Sędziowie Trybunału orzekli, że niszczenie embrionów, narusza to zasadę ochrony godności człowieka. Zastosowano przy tym szeroką wykładnię pojęcia: za embrion ludzki uznając każdą komórkę jajową od momentu zapłodnienia, a także niezapłodnione komórki jajowe, w które wszczepiono jądro komórkowe pochodzące z dojrzałej komórki ludzkiej oraz niezapłodnione ludzkie komórki jajowe, pobudzone do podziału i dalszego rozwoju na drodze partenogenezy.
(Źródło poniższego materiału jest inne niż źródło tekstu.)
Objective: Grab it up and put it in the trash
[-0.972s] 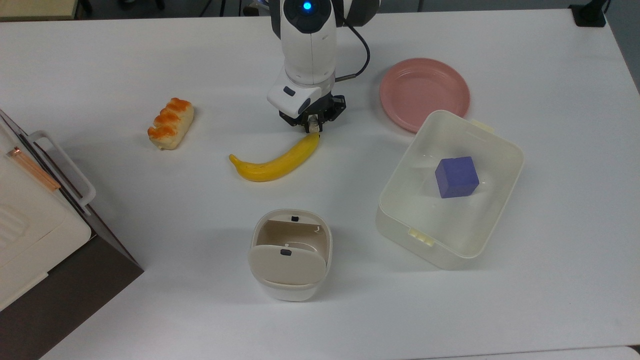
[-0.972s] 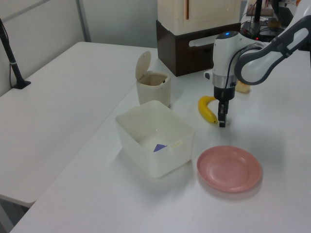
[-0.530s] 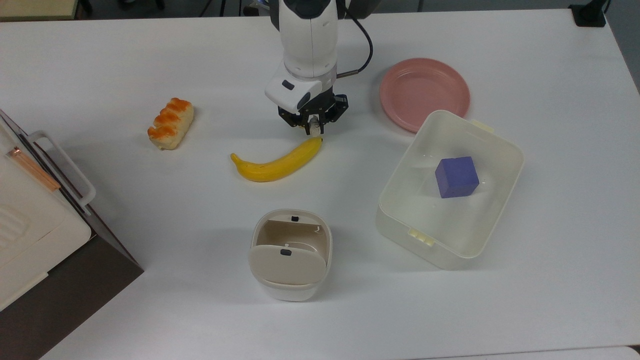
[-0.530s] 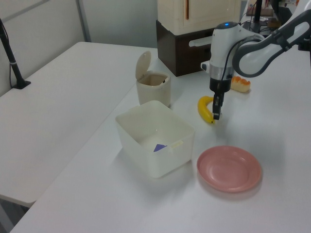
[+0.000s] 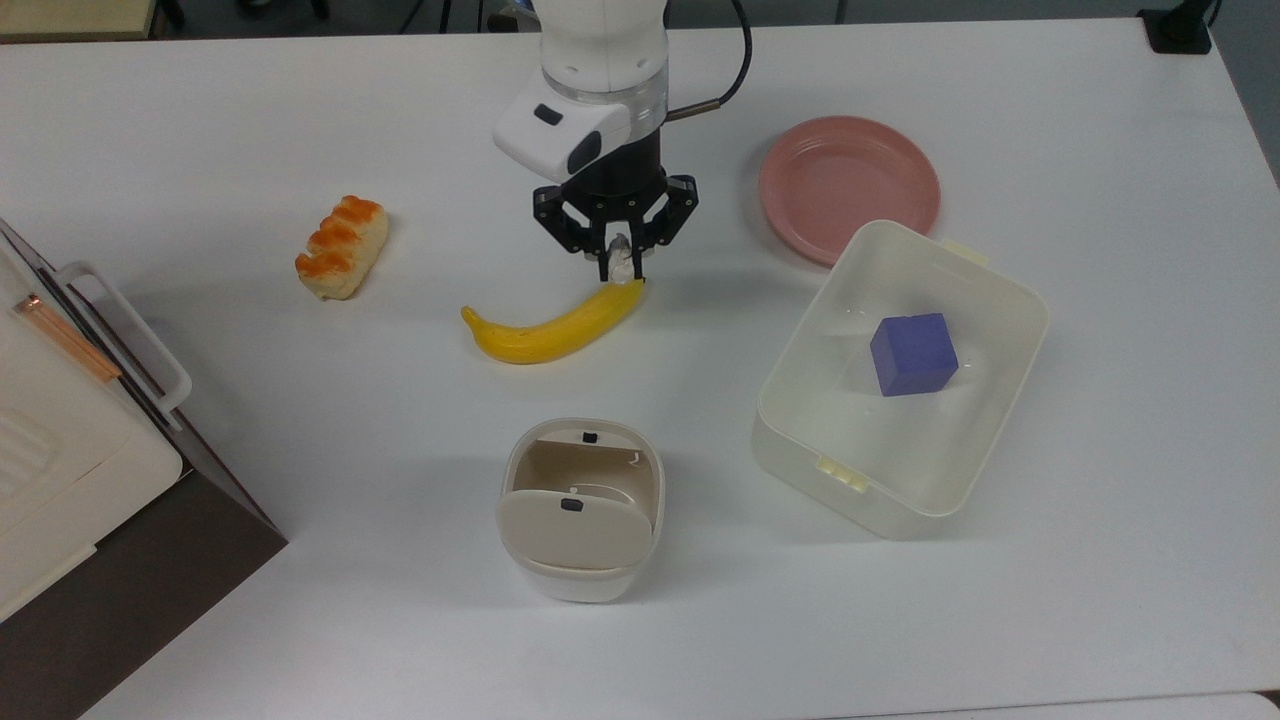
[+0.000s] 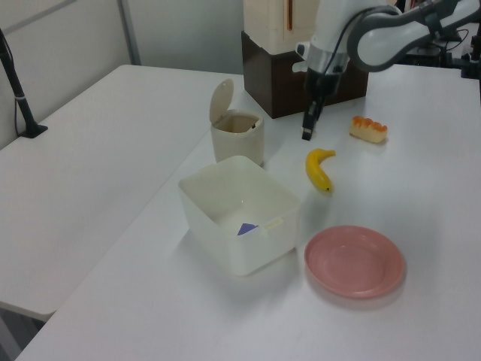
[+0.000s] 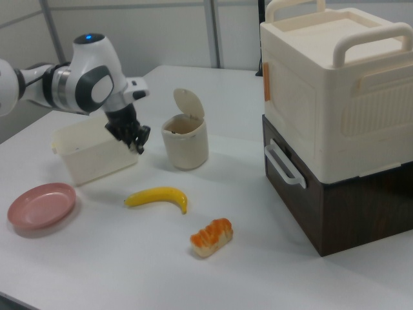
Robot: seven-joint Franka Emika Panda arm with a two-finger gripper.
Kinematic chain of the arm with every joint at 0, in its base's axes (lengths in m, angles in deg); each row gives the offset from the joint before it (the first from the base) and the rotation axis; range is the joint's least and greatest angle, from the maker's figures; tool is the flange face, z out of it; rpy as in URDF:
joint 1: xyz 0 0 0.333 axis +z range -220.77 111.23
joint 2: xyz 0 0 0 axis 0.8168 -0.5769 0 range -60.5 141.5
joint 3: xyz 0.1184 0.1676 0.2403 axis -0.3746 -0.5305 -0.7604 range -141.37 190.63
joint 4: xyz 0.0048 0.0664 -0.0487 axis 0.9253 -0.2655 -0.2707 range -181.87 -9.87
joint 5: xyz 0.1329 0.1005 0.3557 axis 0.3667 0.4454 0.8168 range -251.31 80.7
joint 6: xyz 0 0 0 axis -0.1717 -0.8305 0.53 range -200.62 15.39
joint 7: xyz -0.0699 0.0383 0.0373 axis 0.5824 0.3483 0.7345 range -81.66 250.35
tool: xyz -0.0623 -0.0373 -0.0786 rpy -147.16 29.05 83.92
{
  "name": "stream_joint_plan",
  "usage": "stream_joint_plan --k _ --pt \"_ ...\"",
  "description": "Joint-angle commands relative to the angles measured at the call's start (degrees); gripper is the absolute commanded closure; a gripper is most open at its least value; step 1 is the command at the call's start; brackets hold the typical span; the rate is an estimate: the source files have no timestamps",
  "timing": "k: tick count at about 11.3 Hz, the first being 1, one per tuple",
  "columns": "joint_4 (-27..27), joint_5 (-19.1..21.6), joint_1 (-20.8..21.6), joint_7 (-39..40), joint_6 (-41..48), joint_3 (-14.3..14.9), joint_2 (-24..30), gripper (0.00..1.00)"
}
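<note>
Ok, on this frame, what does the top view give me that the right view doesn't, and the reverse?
Top view: the purple cube lying inside the tub, and the paper wad pinched in the gripper, close to the tip of the banana. Right view: the lid of the bin standing upright at its far rim, and the whole cream box with handles stacked on a dark cabinet. Shared: banana, bread roll, pink plate, bin, tub and gripper.
</note>
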State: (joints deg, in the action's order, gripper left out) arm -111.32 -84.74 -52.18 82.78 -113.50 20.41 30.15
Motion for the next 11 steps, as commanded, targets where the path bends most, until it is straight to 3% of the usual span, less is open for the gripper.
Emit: stream_joint_plan --k 1,3,7,11 --pt "7.1 -2.0 -0.7 -1.2 -3.5 0.4 -4.7 0.73" --pt "7.2 -3.8 -0.8 -1.2 -8.4 0.4 -6.9 0.73" --pt "13.7 -4.9 -1.0 -1.2 -11.7 2.2 -11.4 0.73" --pt "13.8 -5.0 -1.2 -1.1 -16.8 2.6 -12.6 0.73"
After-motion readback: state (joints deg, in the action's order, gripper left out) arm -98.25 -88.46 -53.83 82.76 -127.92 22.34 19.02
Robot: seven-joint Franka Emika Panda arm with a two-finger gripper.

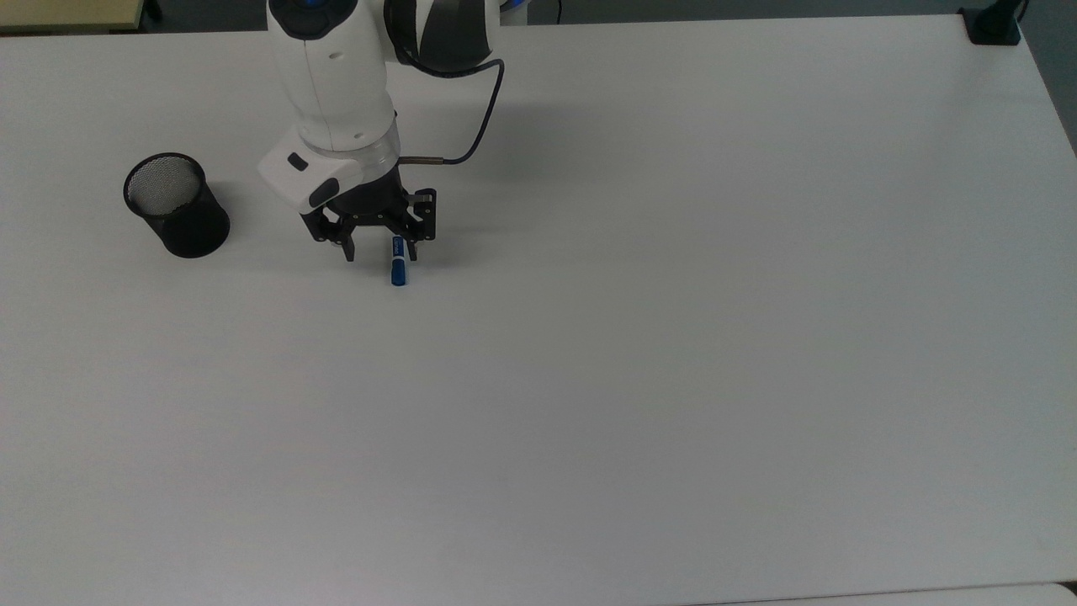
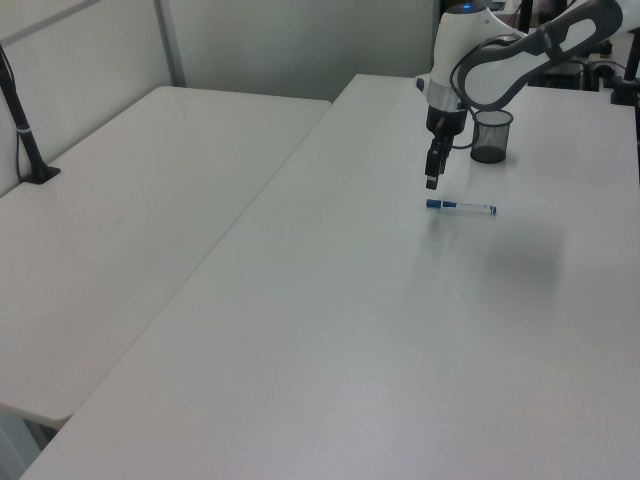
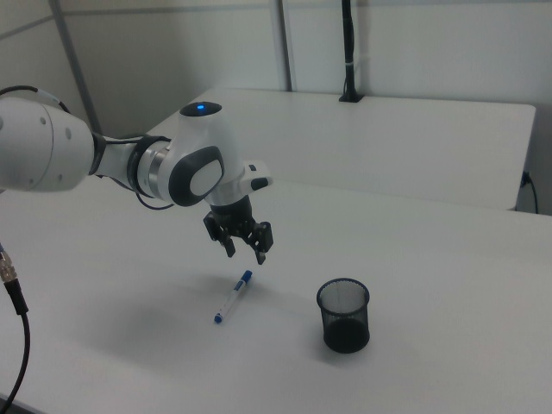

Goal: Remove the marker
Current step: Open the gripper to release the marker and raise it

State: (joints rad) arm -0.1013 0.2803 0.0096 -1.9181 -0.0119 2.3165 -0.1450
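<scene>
The marker (image 2: 460,207) lies flat on the white table (image 2: 330,330), its white barrel and blue cap (image 1: 398,272) free of any hold; it also lies on the table in the right view (image 3: 232,296). My gripper (image 1: 379,251) hangs just above the marker's capped end with its fingers spread and nothing between them. In the right view the gripper (image 3: 246,254) is a little above and behind the marker. In the left view the gripper (image 2: 431,180) hovers over the marker's left end. The black mesh cup (image 1: 177,205) stands upright at the top view's left.
The mesh cup (image 3: 344,315) sits to the marker's right in the right view, and behind the arm in the left view (image 2: 491,136). A second white table (image 2: 130,200) adjoins on the left view's left. A black post clamp (image 1: 991,23) sits at the top view's far right corner.
</scene>
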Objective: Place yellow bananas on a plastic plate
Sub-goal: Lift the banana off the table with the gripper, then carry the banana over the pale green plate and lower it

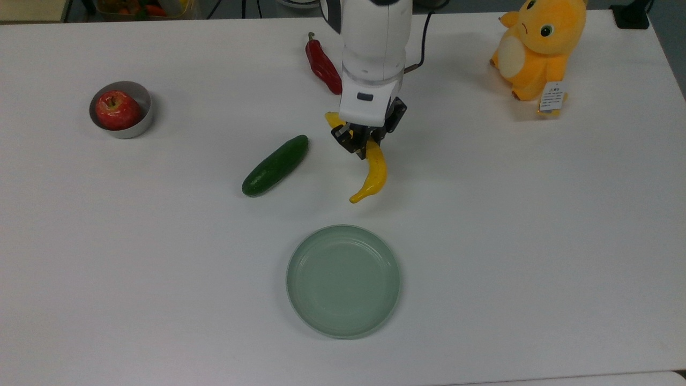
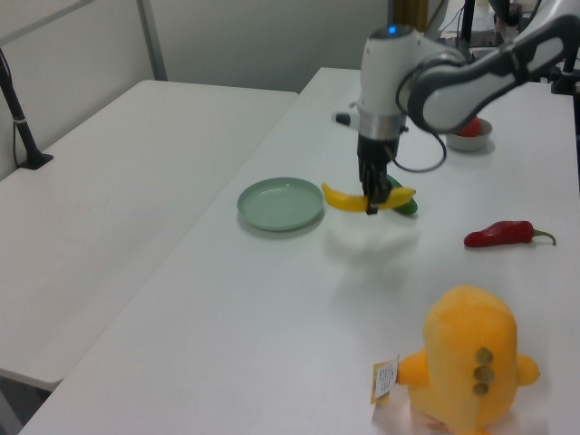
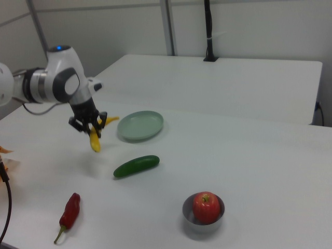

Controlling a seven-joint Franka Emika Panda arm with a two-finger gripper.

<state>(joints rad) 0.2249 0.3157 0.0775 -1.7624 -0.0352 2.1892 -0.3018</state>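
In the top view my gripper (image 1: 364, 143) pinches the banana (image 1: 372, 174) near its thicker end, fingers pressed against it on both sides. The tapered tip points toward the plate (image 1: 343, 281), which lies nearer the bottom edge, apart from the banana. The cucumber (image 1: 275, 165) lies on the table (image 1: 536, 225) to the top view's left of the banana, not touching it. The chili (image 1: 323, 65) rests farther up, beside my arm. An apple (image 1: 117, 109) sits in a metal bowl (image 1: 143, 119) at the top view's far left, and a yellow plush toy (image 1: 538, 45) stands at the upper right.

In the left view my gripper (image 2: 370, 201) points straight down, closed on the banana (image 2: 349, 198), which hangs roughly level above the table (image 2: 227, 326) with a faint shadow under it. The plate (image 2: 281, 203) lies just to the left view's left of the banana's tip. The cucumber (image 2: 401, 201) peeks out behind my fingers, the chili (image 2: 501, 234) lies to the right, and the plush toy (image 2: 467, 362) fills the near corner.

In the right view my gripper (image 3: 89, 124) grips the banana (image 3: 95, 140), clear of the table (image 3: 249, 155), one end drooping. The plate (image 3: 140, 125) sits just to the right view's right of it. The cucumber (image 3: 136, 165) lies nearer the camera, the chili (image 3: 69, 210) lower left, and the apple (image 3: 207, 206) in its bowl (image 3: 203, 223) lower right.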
Agencja dpa podkreśla, że takie stanowisko ogranicza możliwości wykorzystania embrionalnych komórek macierzystych do celów badawczych. Trybunał zastrzegł jednak, że ich wykorzystanie do celów terapeutycznych lub diagnostycznych z korzyścią dla embrionu - ale nie do celów badań naukowych - może być przedmiotem patentu. Orzeczenie Trybunału dotyczy zarówno patentów na embrionalne komórki macierzyste, jak i na metody ich wytwarzania.
Sprawa trafiła do Trybunału w związku ze sporem patentowym między organizacją Greenpeace a neurobiologiem z Bonn Oliverem Bruestle - posiadaczem zgłoszonego w 1997 roku patentu na izolowane i oczyszczone progenitorowe komórki nerwowe, uzyskane z ludzkich embrionalnych komórek macierzystych. Takie komórki są wykorzystywane do leczenia wad układu nerwowego.